Input records =>
------------------------------------
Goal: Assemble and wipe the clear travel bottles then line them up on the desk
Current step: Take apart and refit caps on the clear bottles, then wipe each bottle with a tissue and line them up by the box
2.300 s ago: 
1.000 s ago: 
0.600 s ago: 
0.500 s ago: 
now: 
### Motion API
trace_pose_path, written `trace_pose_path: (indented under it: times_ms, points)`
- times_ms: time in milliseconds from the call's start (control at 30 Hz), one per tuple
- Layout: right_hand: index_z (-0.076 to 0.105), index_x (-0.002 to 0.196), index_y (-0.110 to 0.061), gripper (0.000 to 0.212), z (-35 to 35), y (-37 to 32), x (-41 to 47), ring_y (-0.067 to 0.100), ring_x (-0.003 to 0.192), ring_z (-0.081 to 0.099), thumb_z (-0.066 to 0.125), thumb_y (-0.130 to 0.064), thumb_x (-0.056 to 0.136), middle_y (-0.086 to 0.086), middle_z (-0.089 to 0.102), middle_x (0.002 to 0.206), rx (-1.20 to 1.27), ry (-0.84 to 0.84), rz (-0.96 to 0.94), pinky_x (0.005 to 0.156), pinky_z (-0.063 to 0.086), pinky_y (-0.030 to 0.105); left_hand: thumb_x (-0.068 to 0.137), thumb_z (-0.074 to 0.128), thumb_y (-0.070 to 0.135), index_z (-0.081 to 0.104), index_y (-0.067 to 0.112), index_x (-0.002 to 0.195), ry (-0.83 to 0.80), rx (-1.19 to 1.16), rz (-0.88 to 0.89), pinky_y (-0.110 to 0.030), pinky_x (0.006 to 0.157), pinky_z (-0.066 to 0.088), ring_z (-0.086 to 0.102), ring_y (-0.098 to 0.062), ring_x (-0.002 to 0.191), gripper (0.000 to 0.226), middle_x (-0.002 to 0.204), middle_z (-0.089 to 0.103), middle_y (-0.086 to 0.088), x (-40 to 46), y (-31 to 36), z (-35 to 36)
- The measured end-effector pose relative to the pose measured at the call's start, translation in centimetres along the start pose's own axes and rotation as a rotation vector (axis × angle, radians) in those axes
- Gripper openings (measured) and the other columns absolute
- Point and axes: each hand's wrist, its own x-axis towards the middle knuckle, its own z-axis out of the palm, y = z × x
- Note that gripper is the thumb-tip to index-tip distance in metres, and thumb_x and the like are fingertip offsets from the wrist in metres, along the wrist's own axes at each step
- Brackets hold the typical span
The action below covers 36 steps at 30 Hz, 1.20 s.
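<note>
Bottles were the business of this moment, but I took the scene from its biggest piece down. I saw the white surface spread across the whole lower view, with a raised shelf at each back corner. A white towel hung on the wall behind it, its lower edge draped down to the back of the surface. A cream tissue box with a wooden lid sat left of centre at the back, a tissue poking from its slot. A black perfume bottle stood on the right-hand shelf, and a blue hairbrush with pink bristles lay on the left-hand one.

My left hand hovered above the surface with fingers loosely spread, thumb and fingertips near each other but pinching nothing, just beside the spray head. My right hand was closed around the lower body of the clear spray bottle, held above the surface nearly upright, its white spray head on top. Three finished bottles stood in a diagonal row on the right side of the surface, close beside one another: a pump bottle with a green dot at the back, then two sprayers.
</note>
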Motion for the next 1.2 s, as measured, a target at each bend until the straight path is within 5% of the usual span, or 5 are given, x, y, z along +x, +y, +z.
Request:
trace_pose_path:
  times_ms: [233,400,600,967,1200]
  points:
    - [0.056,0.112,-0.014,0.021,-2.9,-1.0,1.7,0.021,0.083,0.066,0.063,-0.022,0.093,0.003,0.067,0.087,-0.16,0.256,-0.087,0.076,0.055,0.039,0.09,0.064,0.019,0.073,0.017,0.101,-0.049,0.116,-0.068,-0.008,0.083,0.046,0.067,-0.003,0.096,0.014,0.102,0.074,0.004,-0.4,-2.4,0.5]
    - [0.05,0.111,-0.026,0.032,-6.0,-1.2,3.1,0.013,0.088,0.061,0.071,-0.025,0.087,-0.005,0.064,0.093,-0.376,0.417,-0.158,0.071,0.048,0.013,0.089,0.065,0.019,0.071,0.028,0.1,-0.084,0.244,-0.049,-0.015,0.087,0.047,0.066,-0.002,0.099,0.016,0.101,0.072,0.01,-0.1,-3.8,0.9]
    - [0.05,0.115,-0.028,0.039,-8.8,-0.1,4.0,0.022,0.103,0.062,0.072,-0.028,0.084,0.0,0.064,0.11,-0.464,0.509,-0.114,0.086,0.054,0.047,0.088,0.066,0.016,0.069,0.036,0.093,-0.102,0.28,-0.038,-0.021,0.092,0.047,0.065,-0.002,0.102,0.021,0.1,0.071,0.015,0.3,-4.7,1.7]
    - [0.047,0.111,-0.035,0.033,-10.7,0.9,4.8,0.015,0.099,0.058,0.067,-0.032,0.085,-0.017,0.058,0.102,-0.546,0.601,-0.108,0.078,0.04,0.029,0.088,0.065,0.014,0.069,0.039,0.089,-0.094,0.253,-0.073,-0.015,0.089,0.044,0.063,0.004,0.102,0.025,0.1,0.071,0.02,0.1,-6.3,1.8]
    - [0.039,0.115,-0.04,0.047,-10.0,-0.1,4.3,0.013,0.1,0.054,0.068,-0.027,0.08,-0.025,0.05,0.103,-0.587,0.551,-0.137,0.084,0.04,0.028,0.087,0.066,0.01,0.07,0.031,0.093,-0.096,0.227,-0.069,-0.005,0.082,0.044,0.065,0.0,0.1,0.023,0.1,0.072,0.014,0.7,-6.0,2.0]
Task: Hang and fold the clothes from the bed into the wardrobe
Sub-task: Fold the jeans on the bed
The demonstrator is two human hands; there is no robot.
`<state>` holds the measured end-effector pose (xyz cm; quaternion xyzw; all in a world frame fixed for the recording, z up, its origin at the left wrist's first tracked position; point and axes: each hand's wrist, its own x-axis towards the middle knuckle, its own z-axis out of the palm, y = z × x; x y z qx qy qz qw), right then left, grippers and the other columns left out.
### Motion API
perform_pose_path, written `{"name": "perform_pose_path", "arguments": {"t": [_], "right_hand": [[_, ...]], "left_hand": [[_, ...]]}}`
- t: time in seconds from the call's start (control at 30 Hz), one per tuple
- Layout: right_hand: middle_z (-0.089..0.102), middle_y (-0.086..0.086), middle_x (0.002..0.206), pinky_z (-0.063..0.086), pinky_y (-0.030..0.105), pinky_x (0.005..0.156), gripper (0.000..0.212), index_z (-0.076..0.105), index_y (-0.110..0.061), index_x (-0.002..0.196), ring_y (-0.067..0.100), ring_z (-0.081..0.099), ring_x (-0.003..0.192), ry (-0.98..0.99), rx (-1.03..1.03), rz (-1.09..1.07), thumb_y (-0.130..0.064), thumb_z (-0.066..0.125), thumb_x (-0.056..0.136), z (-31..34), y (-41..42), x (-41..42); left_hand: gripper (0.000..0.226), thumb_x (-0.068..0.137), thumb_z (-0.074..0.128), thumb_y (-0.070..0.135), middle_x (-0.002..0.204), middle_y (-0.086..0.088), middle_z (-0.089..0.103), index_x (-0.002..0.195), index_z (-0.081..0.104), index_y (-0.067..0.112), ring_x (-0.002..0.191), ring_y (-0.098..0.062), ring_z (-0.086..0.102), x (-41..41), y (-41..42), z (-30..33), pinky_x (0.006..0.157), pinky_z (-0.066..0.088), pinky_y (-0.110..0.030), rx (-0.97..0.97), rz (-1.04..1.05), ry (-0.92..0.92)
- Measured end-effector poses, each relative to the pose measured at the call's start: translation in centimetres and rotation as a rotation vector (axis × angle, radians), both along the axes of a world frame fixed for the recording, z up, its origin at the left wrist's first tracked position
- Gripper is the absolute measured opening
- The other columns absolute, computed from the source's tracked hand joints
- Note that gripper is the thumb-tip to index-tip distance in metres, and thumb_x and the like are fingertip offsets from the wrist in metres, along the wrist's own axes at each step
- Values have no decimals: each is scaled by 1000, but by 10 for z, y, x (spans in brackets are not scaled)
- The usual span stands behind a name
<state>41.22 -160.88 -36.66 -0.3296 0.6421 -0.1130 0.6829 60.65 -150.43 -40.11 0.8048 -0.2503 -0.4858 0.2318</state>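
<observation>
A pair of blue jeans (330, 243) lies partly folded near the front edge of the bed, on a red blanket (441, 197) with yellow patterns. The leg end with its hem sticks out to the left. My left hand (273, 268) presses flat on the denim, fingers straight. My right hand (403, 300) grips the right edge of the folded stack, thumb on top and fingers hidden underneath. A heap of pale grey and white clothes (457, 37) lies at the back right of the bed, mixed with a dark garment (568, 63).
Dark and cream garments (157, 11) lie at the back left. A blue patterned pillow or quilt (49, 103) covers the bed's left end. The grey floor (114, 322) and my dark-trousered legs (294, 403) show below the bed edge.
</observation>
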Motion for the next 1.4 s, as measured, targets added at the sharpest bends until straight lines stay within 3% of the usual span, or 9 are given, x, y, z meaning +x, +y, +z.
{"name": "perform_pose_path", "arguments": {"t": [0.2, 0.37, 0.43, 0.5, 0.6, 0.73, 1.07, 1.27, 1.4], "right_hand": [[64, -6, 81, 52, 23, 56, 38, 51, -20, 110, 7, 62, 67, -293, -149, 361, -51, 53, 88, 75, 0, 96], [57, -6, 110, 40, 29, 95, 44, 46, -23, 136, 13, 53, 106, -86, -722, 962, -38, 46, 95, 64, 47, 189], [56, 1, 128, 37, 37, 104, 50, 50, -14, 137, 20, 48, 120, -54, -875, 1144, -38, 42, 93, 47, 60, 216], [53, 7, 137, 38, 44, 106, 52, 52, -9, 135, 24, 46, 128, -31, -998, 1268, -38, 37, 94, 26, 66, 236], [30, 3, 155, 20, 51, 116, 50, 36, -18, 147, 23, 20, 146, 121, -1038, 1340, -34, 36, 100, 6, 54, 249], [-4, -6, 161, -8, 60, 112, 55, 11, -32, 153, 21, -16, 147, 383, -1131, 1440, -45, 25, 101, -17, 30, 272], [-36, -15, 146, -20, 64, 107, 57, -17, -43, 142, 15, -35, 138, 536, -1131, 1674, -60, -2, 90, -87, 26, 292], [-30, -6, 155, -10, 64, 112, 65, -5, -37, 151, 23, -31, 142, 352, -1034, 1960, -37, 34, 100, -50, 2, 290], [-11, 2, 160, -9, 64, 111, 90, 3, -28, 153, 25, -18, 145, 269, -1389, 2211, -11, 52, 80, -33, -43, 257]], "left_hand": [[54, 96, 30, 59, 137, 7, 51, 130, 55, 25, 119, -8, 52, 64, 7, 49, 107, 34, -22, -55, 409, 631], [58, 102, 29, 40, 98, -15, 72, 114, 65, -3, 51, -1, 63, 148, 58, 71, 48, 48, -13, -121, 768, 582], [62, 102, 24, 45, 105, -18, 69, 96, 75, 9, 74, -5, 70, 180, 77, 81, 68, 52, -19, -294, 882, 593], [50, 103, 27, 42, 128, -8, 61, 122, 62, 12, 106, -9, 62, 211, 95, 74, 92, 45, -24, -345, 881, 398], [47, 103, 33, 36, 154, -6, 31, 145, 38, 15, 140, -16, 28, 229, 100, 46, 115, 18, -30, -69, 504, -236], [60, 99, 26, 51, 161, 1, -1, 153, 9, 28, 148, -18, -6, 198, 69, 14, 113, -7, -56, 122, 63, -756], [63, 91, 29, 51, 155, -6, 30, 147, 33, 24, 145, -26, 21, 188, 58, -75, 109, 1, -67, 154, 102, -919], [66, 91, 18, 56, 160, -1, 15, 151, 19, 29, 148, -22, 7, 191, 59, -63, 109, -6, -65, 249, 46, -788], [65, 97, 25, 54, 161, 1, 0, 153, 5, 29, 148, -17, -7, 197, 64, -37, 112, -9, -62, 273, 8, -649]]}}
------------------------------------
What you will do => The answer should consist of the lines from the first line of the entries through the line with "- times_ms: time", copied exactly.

Solution for this task =>
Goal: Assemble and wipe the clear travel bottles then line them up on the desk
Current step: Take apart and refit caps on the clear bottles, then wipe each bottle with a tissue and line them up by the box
2.300 s ago: 
1.000 s ago: 
0.600 s ago: 
0.500 s ago: 
now: 
### Motion API
trace_pose_path, written `trace_pose_path: (indented under it: times_ms, points)`
- times_ms: time in milliseconds from the call's start (control at 30 Hz), one per tuple

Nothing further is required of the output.